The Antipodean albatross nests and breeds only on New Zealand’s Antipodes Islands in the Subantarctic. Two-thirds of the breeding population has disappeared in 14 years as climate change is thought to have driven the birds further North where it's believed they’re getting caught by longlines.
Doyle Sails has gifted a state-of-the-art satellite tracker which will be attached to an albatross - the researchers say this is the critical first step in saving the species. These solar powered trackers transmit data in near real time and are accurate within a few metres.
This data is consolidated with the Global Fishing Watch data to understand the flight paths of these birds and where and how they're getting into trouble. Government and environmental interests can then work with the fleets on proven mitigation techniques such a sinking lines and setting lines at night.
Department of Conservation scientists (DOC) will put our tracker directly on the bird while visiting the Antipodes Islands in January. We’ll be able to get a photo of our bird and track its movements via an albatross tracking app.

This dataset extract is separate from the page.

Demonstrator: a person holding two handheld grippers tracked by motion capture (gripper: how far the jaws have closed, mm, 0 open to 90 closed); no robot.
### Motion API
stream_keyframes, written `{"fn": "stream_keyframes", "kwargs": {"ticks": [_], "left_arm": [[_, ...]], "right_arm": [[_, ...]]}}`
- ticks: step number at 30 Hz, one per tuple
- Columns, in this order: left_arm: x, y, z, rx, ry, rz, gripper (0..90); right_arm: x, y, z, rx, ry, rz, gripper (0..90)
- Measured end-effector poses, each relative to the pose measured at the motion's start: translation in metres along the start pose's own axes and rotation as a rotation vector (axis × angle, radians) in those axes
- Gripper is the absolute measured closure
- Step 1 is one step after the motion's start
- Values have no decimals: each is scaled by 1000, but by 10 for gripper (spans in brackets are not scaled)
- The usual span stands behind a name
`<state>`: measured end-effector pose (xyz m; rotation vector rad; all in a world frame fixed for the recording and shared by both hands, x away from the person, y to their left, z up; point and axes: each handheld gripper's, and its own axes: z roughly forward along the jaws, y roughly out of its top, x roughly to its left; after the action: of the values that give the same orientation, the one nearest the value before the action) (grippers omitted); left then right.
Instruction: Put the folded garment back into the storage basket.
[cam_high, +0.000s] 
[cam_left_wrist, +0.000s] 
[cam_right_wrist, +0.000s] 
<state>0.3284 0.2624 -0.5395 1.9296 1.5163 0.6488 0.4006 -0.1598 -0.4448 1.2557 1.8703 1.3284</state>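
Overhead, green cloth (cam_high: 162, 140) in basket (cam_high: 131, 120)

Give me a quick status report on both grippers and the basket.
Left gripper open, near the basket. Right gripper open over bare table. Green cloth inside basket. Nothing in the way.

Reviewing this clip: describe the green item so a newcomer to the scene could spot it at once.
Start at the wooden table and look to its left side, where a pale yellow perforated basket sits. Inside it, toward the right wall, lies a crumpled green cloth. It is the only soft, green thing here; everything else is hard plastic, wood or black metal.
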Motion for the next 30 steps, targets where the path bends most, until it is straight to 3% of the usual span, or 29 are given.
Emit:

We look forward to sharing this journey with you. For more information visit liveocean.com
When you're in the Southern Ocean, working so hard, sometimes you'll see an albatross flying next to the boat. They make it look so easy, barely moving their enormous wings, they're just so effortless. The sailing community has got to come around to this because most people will never see an albatross in their lifetime. If we don't, they'll be gone in our children's lifetime. Doyle's gift of a satellite tracker on behalf of their clients and team is so valuable. Good data is the first step in saving this iconic species. Thank you.